Israel mengatakan pasukannya beroperasi pada Kamis di dekat pangkalan UNIFIL di Naqoura. Mereka mengatakan menginstruksikan pasukan PBB di area tersebut untuk tetap berada di tempat yang terlindungi, kemudian melepaskan tembakan.
UNIFIL diberi mandat oleh Dewan Keamanan untuk membantu tentara Lebanon menjaga wilayah selatan negara itu bebas dari senjata dan personel bersenjata selain milik negara. Hal itu telah memicu ketegangan dengan Hizbullah, yang secara efektif mengendalikan area tersebut.
Hizbullah yang didukung Iran telah saling tembak dengan Israel sejak 8 Oktober 2023, sebagai bentuk solidaritas dengan Hamas. Namun pertempuran telah meningkat secara dramatis dalam beberapa minggu terakhir, dengan Israel meningkatkan serangannya dan melakukan serangan darat di sepanjang perbatasan pegunungan antara Israel dan Lebanon.
Respons Pemerintah RI
Indonesia mengecam keras aksi Israel yang menembak markas misi perdamaian PBB tersebut. Hal ini disampaikan Menteri Luar Negeri Retno Marsudi.
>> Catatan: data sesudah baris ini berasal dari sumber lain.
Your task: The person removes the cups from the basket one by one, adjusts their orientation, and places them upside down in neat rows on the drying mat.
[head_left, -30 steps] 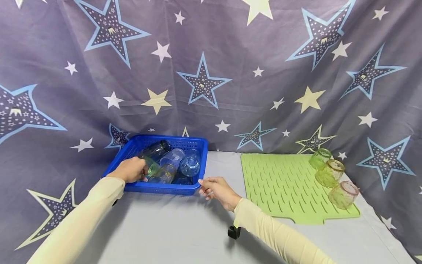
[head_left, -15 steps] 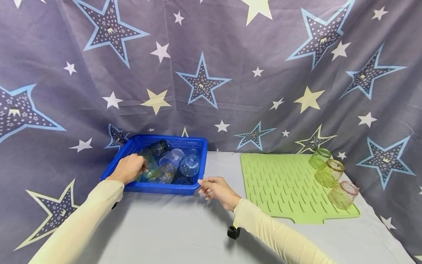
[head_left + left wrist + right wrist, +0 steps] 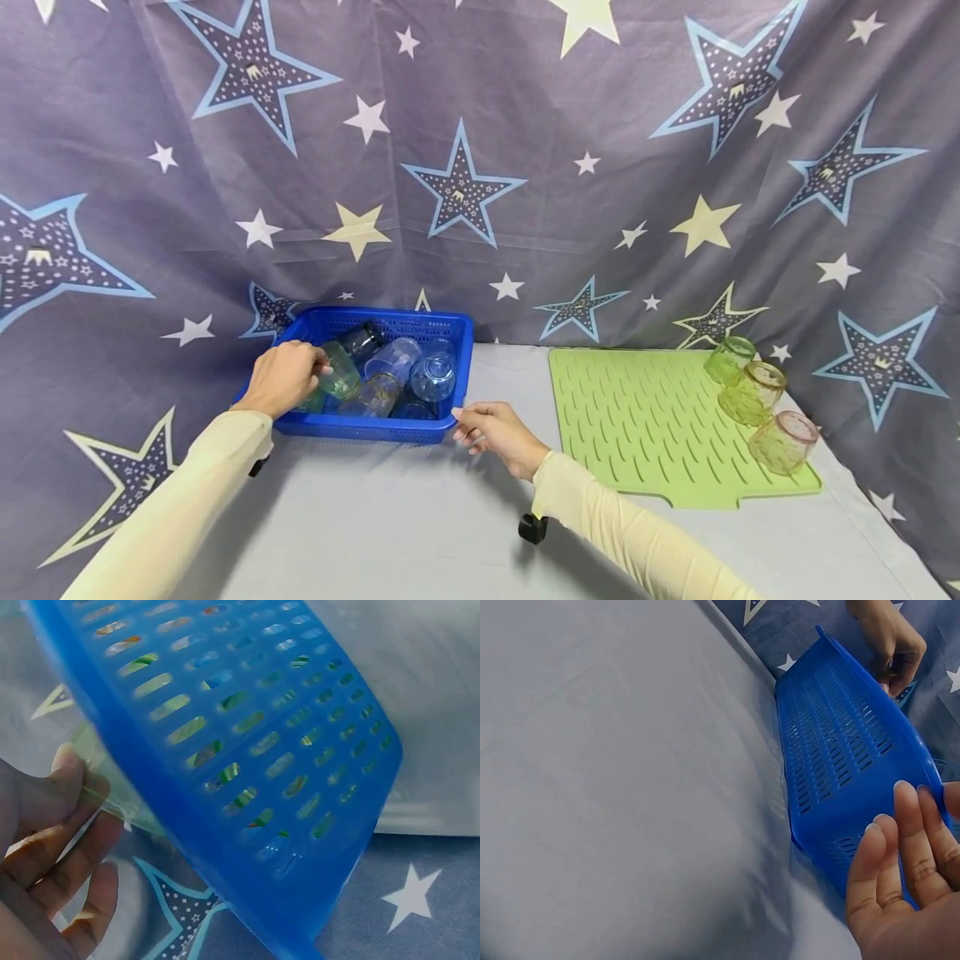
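In the head view my left hand [image 3: 281, 379] pinches a pale green glass [image 3: 341, 371] by one end, at the left side of the blue basket [image 3: 360, 428]. The glass is tilted over the other glasses; in the left wrist view the basket wall hides part of it. At the basket's near right corner, my right hand [image 3: 495, 435] pinches the rim between thumb and fingers. Inside the basket lie a dark glass [image 3: 363, 338], a clear glass [image 3: 393, 358], a blue glass [image 3: 432, 377] and a yellowish glass [image 3: 377, 397].
A green drying mat [image 3: 637, 425] lies to the right on the pale tablecloth [image 3: 375, 525]. Along its right edge stand a green glass [image 3: 727, 360], a yellow glass [image 3: 752, 395] and a pink glass [image 3: 782, 443], all upside down. A star-patterned curtain [image 3: 480, 275] hangs behind.
My left hand has drawn slightly up and to the left, lifting the pale green glass from among the others. My right hand has stayed at the basket corner.
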Demonstrator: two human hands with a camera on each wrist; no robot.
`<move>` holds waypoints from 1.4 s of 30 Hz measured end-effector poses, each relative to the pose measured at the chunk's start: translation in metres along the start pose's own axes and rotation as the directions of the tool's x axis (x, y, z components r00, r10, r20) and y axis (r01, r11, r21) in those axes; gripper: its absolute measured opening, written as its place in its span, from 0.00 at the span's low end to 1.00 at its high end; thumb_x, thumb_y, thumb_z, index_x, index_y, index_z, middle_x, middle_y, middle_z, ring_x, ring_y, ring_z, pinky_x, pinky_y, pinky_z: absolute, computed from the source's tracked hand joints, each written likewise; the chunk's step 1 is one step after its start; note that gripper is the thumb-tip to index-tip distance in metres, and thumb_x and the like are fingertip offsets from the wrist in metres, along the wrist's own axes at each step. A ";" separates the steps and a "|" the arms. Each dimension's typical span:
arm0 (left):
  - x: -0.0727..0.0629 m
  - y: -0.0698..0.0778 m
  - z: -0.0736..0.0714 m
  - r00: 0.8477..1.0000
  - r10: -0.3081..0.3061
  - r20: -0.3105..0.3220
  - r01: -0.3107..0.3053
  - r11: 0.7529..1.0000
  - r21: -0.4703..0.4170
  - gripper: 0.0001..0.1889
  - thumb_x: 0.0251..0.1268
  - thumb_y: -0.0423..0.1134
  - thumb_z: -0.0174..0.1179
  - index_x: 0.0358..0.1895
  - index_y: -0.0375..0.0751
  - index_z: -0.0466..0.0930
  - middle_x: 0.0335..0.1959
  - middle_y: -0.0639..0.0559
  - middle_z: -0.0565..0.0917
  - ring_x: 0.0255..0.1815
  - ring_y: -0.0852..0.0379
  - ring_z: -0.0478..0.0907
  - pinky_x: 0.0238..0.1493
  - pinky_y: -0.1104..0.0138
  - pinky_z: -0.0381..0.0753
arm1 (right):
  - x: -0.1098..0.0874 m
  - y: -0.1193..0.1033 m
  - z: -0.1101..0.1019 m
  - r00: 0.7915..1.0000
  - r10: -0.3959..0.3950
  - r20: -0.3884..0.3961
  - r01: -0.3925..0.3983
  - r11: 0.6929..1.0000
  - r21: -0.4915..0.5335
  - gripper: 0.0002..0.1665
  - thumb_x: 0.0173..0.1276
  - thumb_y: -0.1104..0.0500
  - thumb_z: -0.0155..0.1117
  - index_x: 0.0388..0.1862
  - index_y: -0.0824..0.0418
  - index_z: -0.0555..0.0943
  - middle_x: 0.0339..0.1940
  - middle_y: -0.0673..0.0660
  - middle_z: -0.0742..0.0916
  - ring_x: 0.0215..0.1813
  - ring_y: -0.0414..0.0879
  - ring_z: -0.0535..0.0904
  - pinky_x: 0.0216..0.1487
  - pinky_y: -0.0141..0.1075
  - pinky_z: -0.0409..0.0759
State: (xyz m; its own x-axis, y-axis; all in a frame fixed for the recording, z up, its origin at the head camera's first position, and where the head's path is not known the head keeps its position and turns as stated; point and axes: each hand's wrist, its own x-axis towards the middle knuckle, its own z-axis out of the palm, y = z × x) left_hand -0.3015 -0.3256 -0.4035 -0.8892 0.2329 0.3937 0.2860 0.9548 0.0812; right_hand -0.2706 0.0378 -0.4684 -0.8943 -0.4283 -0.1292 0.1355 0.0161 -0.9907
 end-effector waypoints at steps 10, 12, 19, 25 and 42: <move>-0.001 0.006 -0.004 0.991 -0.025 -0.132 0.017 0.998 -0.061 0.05 0.67 0.37 0.69 0.35 0.39 0.90 0.31 0.44 0.86 0.30 0.44 0.82 0.31 0.47 0.81 | -0.001 0.000 0.000 1.000 0.000 0.000 0.000 1.000 0.001 0.18 0.76 0.51 0.65 0.45 0.67 0.84 0.32 0.57 0.87 0.32 0.44 0.81 0.36 0.36 0.82; -0.001 0.009 -0.004 0.988 -0.022 -0.154 0.010 0.997 -0.074 0.05 0.67 0.37 0.69 0.34 0.40 0.89 0.30 0.45 0.85 0.28 0.45 0.81 0.30 0.47 0.81 | -0.001 0.000 0.000 1.000 -0.001 -0.002 0.001 1.000 -0.001 0.18 0.76 0.51 0.65 0.45 0.66 0.84 0.32 0.56 0.87 0.32 0.44 0.81 0.37 0.37 0.82; -0.003 0.027 -0.006 0.980 -0.063 -0.190 0.033 0.987 -0.156 0.06 0.68 0.39 0.69 0.37 0.39 0.89 0.32 0.44 0.85 0.32 0.44 0.81 0.33 0.47 0.80 | -0.001 0.001 0.000 1.000 0.006 -0.005 -0.006 1.000 0.003 0.18 0.75 0.50 0.66 0.45 0.66 0.84 0.35 0.61 0.88 0.33 0.45 0.82 0.37 0.37 0.82; -0.001 0.044 -0.011 0.976 -0.134 -0.171 0.085 0.960 -0.266 0.08 0.73 0.40 0.65 0.43 0.39 0.89 0.36 0.44 0.87 0.31 0.48 0.80 0.33 0.52 0.78 | -0.001 0.000 -0.001 1.000 0.006 -0.006 -0.006 1.000 -0.002 0.19 0.76 0.50 0.66 0.45 0.67 0.84 0.34 0.60 0.87 0.32 0.45 0.81 0.38 0.38 0.82; 0.003 0.084 -0.014 0.975 -0.192 -0.113 0.102 0.836 -0.539 0.06 0.73 0.42 0.66 0.42 0.44 0.88 0.32 0.53 0.87 0.30 0.54 0.77 0.34 0.61 0.75 | -0.001 -0.001 0.000 1.000 0.005 -0.006 -0.005 1.000 -0.012 0.18 0.75 0.49 0.66 0.44 0.65 0.85 0.33 0.59 0.87 0.32 0.45 0.82 0.38 0.38 0.83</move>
State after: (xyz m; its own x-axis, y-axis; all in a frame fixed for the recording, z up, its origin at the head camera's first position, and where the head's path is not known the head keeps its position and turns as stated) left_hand -0.2750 -0.2471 -0.3829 -0.8814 0.0225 0.4717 0.3404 0.7225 0.6017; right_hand -0.2697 0.0383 -0.4674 -0.8963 -0.4227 -0.1342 0.1348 0.0286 -0.9905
“Pemerintah Indonesia mengecam keras serangan IDF di Lebanon Selatan yang melukai dua personil pasukan penjaga perdamaian PBB asal Indonesia. Dua prajurit TNI yg tergabung dalam UNIFIL tersebut mengalami luka ringan ketika jalankan tugas pemantauan di menara pemantau di markas kontingen Indonesia di Naqoura,” katanya.
Retno mengatakan kedua personel tersebut segera memperoleh perawatan di rumah sakit terdekat dan saat ini dalam kondisi baik. Luka yang dialami dua personel tersebut berasal dari luncuran peluru berasal dari tank Merkava IDF.
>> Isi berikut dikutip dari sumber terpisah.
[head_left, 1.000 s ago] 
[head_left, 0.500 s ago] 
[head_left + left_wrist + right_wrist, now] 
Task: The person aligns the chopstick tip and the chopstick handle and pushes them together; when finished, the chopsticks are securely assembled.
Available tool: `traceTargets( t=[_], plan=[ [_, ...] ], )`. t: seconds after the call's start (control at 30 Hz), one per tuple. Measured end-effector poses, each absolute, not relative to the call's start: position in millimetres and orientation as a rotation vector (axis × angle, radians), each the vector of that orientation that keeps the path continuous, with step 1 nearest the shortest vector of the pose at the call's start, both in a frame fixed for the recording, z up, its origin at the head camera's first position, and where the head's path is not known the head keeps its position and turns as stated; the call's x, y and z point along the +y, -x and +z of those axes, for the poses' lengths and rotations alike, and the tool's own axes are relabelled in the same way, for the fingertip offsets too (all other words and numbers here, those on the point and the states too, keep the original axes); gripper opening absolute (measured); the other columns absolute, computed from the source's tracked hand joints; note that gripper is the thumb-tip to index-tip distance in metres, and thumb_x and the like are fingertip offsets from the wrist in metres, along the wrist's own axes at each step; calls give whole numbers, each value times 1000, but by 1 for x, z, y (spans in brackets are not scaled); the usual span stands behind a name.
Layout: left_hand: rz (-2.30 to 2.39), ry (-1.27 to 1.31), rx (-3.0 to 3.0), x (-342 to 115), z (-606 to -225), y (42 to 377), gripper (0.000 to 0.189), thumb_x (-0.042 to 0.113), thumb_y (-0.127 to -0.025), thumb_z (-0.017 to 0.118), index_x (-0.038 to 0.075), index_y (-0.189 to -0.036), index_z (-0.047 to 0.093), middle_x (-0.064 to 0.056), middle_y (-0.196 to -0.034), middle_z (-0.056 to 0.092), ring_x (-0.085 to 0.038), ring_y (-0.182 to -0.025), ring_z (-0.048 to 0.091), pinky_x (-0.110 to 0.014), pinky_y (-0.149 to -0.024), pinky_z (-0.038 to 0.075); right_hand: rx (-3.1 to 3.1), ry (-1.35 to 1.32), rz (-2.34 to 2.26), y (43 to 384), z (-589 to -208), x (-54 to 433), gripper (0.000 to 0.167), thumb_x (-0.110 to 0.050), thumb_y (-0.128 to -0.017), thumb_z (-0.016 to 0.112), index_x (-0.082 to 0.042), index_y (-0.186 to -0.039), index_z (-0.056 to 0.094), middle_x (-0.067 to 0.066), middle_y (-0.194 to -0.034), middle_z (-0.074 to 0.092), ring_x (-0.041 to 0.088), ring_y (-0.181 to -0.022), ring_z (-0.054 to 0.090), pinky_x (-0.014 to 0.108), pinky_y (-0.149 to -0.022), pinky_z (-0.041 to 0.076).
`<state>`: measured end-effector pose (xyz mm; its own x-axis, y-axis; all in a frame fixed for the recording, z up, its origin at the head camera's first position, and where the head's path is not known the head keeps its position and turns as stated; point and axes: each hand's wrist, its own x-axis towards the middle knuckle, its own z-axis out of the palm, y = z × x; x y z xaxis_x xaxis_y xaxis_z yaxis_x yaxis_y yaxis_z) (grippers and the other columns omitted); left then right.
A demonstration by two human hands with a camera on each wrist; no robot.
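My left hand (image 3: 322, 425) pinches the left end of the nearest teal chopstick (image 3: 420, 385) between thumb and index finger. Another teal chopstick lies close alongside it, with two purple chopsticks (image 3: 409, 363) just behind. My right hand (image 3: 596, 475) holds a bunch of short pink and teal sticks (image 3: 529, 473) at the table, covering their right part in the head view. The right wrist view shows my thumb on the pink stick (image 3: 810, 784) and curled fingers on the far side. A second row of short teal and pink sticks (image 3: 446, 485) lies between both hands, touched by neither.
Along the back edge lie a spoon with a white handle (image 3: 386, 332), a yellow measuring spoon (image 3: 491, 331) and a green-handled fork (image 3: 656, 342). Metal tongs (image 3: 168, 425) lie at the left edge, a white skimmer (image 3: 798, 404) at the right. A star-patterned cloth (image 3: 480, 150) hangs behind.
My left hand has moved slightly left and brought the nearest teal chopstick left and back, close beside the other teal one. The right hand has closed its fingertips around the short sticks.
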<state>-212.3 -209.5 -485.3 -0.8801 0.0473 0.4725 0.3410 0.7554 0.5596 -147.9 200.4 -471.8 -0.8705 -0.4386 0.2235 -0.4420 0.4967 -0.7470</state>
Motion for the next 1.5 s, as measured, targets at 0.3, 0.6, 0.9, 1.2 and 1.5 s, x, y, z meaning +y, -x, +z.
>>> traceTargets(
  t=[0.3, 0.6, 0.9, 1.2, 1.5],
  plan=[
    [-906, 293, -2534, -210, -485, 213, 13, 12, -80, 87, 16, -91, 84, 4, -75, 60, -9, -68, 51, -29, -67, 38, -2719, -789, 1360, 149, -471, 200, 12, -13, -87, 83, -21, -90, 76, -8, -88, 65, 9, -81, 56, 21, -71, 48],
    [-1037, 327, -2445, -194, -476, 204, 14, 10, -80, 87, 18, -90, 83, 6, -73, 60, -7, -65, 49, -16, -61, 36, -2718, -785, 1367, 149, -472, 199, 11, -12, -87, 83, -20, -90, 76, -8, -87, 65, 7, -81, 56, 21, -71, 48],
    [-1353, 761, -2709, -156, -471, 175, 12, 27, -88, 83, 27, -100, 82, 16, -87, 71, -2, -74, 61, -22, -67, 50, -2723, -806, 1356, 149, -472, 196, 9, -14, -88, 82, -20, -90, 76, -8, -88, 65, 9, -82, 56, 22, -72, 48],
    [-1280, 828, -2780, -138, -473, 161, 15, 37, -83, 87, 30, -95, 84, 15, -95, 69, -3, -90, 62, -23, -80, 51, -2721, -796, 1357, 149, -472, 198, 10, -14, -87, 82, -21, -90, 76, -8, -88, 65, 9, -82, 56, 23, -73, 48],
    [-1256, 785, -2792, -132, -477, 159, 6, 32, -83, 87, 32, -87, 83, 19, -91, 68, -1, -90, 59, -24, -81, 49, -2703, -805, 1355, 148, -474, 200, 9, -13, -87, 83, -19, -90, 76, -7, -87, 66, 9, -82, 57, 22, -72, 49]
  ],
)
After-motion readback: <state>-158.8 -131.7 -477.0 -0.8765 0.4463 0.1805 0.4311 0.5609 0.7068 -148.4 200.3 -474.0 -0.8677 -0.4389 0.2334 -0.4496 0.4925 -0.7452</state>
Adapun Retno sudah berkomunikasi langsung dengan komandan kontingen Garuda Force Headquarter Support Uni (FHQSU)
“Indonesia ingatkan kepada IDF mengenai pentingnya penghormatan terhadap pasukan dan properti UNIFIL dan memastikan keselamatan dan keamanan personel UNIFIL. Indonesia tegaskan serangan apapun terhadap peacekeepers adalah pelanggaran berat hukum humaniter internasional dan resolusi DK PBB 1701 sebagai dasar mandat UNIFIL,” tuturnya.
Dia juga meminta semua pihak untuk menjamin dihormatinya inviolability (tidak dapat dilanggarnya) wilayah PBB dalam segala waktu dan keadaan.
“Indonesia mendesak dilakukannya penyelidikan atas serangan tersebut dan pelakunya dimintai pertanggungjawaban,” pungkasnya.